WHAT TO PRODUCE: Please reproduce the full listing exactly, with nothing added.

DATASET CONTENT:

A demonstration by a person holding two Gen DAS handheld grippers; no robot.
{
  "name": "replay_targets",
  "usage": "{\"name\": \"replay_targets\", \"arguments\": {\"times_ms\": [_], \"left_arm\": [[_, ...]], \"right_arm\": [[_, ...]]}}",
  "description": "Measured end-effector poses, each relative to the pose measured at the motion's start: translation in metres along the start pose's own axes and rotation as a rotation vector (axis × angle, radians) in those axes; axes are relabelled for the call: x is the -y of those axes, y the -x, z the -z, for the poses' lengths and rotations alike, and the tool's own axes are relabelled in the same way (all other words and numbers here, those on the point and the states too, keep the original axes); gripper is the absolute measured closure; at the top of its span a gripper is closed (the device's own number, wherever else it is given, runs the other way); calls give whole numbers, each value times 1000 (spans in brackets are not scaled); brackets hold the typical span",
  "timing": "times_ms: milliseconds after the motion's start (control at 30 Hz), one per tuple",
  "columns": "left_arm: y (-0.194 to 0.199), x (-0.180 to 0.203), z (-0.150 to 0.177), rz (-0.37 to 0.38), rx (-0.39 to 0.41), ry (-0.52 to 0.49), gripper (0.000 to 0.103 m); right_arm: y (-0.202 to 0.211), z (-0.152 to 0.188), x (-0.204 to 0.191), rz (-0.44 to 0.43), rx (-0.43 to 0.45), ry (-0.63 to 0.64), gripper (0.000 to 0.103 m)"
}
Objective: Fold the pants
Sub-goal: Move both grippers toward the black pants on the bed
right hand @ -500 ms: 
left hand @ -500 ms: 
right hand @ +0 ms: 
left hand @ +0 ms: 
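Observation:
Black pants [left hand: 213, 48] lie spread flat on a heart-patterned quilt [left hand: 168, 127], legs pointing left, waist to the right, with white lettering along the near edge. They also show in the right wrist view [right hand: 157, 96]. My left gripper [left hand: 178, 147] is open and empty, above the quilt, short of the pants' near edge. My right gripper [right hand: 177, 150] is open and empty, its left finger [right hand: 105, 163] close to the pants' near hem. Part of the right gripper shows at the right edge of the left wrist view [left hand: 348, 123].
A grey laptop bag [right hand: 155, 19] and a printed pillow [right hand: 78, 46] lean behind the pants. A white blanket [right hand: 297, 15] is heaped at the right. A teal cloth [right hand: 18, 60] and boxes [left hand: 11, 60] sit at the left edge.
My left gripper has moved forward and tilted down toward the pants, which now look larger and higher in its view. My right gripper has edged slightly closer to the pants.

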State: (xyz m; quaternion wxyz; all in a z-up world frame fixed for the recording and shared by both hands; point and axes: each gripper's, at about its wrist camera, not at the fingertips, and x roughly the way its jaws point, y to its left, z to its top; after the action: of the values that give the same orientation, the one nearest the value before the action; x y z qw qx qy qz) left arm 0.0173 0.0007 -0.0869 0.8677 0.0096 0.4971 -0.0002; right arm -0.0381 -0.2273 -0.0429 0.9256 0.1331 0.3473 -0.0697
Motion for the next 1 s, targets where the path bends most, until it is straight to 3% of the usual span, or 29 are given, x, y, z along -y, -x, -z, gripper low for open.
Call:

COMPLETED EXERCISE:
A demonstration by a person holding two Gen DAS handheld grippers; no robot.
{
  "name": "replay_targets",
  "usage": "{\"name\": \"replay_targets\", \"arguments\": {\"times_ms\": [_], \"left_arm\": [[_, ...]], \"right_arm\": [[_, ...]]}}",
  "description": "Measured end-effector poses, each relative to the pose measured at the motion's start: translation in metres along the start pose's own axes and rotation as a rotation vector (axis × angle, radians) in those axes; axes are relabelled for the call: x is the -y of those axes, y the -x, z the -z, for the poses' lengths and rotations alike, and the tool's own axes are relabelled in the same way (all other words and numbers here, those on the point and the states too, keep the original axes); gripper is the absolute measured closure; at the top of its span a gripper is closed (the device's own number, wherever else it is given, runs the other way); calls give whole numbers, each value times 1000 (spans in brackets are not scaled); brackets hold the typical span",
  "timing": "times_ms: milliseconds after the motion's start (control at 30 Hz), one per tuple",
  "columns": "left_arm: y (-0.194 to 0.199), x (-0.180 to 0.203), z (-0.150 to 0.177), rz (-0.37 to 0.38), rx (-0.39 to 0.41), ry (-0.52 to 0.49), gripper (0.000 to 0.103 m); right_arm: y (-0.202 to 0.211), z (-0.152 to 0.188), x (-0.204 to 0.191), rz (-0.44 to 0.43), rx (-0.43 to 0.45), ry (-0.63 to 0.64), gripper (0.000 to 0.103 m)"
}
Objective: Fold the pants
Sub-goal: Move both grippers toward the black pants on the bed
right hand @ -500 ms: 
left hand @ -500 ms: 
right hand @ +0 ms: 
left hand @ +0 ms: 
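Observation:
Black pants [left hand: 213, 48] lie spread flat on a heart-patterned quilt [left hand: 168, 127], legs pointing left, waist to the right, with white lettering along the near edge. They also show in the right wrist view [right hand: 157, 96]. My left gripper [left hand: 178, 147] is open and empty, above the quilt, short of the pants' near edge. My right gripper [right hand: 177, 150] is open and empty, its left finger [right hand: 105, 163] close to the pants' near hem. Part of the right gripper shows at the right edge of the left wrist view [left hand: 348, 123].
A grey laptop bag [right hand: 155, 19] and a printed pillow [right hand: 78, 46] lean behind the pants. A white blanket [right hand: 297, 15] is heaped at the right. A teal cloth [right hand: 18, 60] and boxes [left hand: 11, 60] sit at the left edge.
My left gripper has moved forward and tilted down toward the pants, which now look larger and higher in its view. My right gripper has edged slightly closer to the pants.
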
State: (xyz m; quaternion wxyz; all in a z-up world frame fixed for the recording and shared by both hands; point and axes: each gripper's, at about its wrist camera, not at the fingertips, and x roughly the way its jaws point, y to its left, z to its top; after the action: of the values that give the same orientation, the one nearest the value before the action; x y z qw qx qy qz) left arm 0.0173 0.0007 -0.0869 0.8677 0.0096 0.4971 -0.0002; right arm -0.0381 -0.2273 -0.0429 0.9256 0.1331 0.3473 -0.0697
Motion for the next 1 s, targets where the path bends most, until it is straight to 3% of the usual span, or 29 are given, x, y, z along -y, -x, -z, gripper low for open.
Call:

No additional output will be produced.